Difficile de réunir ses impressions sur un film qui exploite des idées passionnantes (contamination du réel documentaire par le merveilleux, mystère du cinéma apte à transformer le réel et à suggérer l'invisible), essaie beaucoup de choses sans trop chercher à les consolider (travail sur le hors champ, suggére l'improvisation...). Amusant ce bout de ficelle demandé à Giorgi sur le pont par deux inconnus, et qui devront finalement s'adresser à Lisa située non loin pour l'obtenir. L'objet sera utilisé de manière humoristique, pour exécuter un tour de magie, illustrant semble-t'il l'attirance pour une illusion (reflet du couple métamorphosé !). Et au-delà une "interrogation" sur le mystère des mécanismes du sentiment amoureux: les plans suivant le gag du billet sont celui plein cadre sur le soleil suivi du même éblouissement opéré par l'objectif du projecteur (quasiment un rébus: ficelle - couple qui s'ignore - soleil - image cinéma !). Merveilleuse histoire de ce café devenu institution par hasard, pour certains supporters de foot dont le chien Vardy, suite à une panne étendue au quartier ! Toujours cette idée du lien affectif initié par les lois du chaos, sur lequel nous n'avons aucune prise.

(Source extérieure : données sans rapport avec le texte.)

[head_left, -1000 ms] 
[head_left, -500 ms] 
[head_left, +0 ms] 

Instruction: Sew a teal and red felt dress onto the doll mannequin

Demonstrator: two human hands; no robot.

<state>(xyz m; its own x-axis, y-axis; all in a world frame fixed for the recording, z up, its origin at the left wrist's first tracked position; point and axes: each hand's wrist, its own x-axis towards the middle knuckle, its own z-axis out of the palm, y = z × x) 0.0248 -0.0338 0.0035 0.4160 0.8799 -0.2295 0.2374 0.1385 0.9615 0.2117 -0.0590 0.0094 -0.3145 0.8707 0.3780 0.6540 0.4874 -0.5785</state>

Il y a comme une gourmandise dans ce film de la part de Koberidze, à manipuler la grammaire du cinéma, sans se soucier de cohérence, assumant le superflu. Une entrée d'appartement dont on filme longuement la porte et la vacance, tandis que la brise s'empare du rideau, après la sortie du personnage ayant minutieusement ajusté sa montre le temps d'avant ! ; le patron du bar du pont rouge qui met un terme à la projection et préfère discuter avec Lisa et quelques clients (ce sera une scène muette), depuis la cabine; un amateur de foot que l'on suit de loin le long du fleuve et dont le narrateur omniscient imagine les possibles destinations (interactivité avec le spectateur que l'on retrouve au moment de la transformation des personnages, au début !); rêve de Giorgi se voyant déambuler dans une rue et observant par la fenêtre un jeune étudiant révisant ses cours (l'indiscrétion va même jusqu'à poser mentalement son regard dans un recoin de cet appartement, où une porte entrebâillée laisse apparaitre le vacillement d'une image télévisée émise hors champ..., très belle métaphore sur notre statut de voyeur au cinéma !); l'incident pellicule occasionné par l'assistant, filmé en plan d'ensemble fixe, compromettant la révélation "décisive"...; plein d'idées aussi malicieuses que tendres pour ses personnages.
Avant de vouloir rationaliser l'intention de l'artiste, mieux vaut se laisser porter par le chatoiement de cette mosaïque amoureuse du cinéma. Son court-métrage "Colophon" avait déjà ce côté insaisissable, apparemment déconstruit, prospectant le non-dit.